Robert Grumbine said...

Thanks for the kind words and advertising jre. The web site is also in process of getting updated. Nothing visible at this point. Given my artistic abilities, though, the site's current lack of flash will likely continue. The reliable information and pointers to more and better should be expanding.

But I'd say more of a penguin flipper than a pseudopod.

kcsphil ... I guess I didn't write it up well. The thing is, almost no engineer signed to the petition. Under 1%. For a field with a 'God complex' (I don't quite agree with that description), that's a heck of a low number. I view it more as engineers being problem solvers. Again, though, this makes it remarkable that so few signed. Folks who expect to be able to solve any problem that comes up (in their area at least) still wouldn't sign.

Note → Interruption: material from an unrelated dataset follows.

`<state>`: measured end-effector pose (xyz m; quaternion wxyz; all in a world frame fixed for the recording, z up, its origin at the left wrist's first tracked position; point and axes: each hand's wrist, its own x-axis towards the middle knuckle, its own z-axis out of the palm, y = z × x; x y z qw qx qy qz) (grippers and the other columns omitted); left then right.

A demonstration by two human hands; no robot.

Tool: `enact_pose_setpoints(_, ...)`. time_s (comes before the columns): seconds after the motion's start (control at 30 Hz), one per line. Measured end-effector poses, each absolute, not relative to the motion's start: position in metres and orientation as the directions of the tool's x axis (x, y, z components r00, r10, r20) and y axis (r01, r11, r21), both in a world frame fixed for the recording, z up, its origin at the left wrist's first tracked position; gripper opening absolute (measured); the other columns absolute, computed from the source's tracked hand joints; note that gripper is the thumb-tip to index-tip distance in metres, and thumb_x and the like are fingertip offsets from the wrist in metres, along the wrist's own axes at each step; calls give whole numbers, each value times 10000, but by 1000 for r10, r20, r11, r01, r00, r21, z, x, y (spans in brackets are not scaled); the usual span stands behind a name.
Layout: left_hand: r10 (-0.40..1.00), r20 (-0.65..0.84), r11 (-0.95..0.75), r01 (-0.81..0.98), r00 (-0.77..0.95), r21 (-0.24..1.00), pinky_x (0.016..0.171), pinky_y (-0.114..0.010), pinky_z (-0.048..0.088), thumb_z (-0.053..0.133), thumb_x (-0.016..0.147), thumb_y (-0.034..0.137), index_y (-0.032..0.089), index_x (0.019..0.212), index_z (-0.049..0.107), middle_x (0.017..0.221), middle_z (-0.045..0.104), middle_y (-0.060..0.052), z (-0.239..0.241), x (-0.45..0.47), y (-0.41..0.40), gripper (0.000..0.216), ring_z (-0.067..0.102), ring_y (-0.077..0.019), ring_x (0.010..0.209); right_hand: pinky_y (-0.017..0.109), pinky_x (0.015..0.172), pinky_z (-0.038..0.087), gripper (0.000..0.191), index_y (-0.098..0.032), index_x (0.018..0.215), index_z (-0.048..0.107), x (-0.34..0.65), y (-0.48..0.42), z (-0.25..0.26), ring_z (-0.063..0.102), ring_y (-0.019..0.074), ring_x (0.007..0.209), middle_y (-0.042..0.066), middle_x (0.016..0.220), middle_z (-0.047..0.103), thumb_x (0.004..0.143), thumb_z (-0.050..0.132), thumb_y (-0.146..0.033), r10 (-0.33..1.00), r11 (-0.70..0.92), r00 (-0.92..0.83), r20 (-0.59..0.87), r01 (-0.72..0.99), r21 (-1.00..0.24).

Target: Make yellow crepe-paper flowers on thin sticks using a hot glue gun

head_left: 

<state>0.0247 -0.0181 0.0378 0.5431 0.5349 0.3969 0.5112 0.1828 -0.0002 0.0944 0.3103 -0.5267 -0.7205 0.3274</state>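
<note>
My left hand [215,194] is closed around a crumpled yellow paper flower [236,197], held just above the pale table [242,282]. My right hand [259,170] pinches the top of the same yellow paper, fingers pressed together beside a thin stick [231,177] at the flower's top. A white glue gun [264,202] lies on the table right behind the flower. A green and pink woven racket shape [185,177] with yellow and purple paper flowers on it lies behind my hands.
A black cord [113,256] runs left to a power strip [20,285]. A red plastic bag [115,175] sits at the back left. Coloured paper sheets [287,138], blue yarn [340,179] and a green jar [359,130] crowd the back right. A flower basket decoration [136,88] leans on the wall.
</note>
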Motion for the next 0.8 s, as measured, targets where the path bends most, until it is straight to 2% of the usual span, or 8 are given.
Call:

It sounds like a fair part of your situation was that your engineer was trying to solve a different problem than you were. He was trying to build a safe, sound, habitat (period, per the original project plans) and you wanted to address a larger problem of doing something good for the salmon, the habitat being only a shorter term means to that end.

Anonymous said...

Sound advice on how to spot the worst of unreliable sources without having specialized knowledge. Too many people just look for the one news bite that reinforces their own point of view (we are humans after all). Thanks for the work you put into this.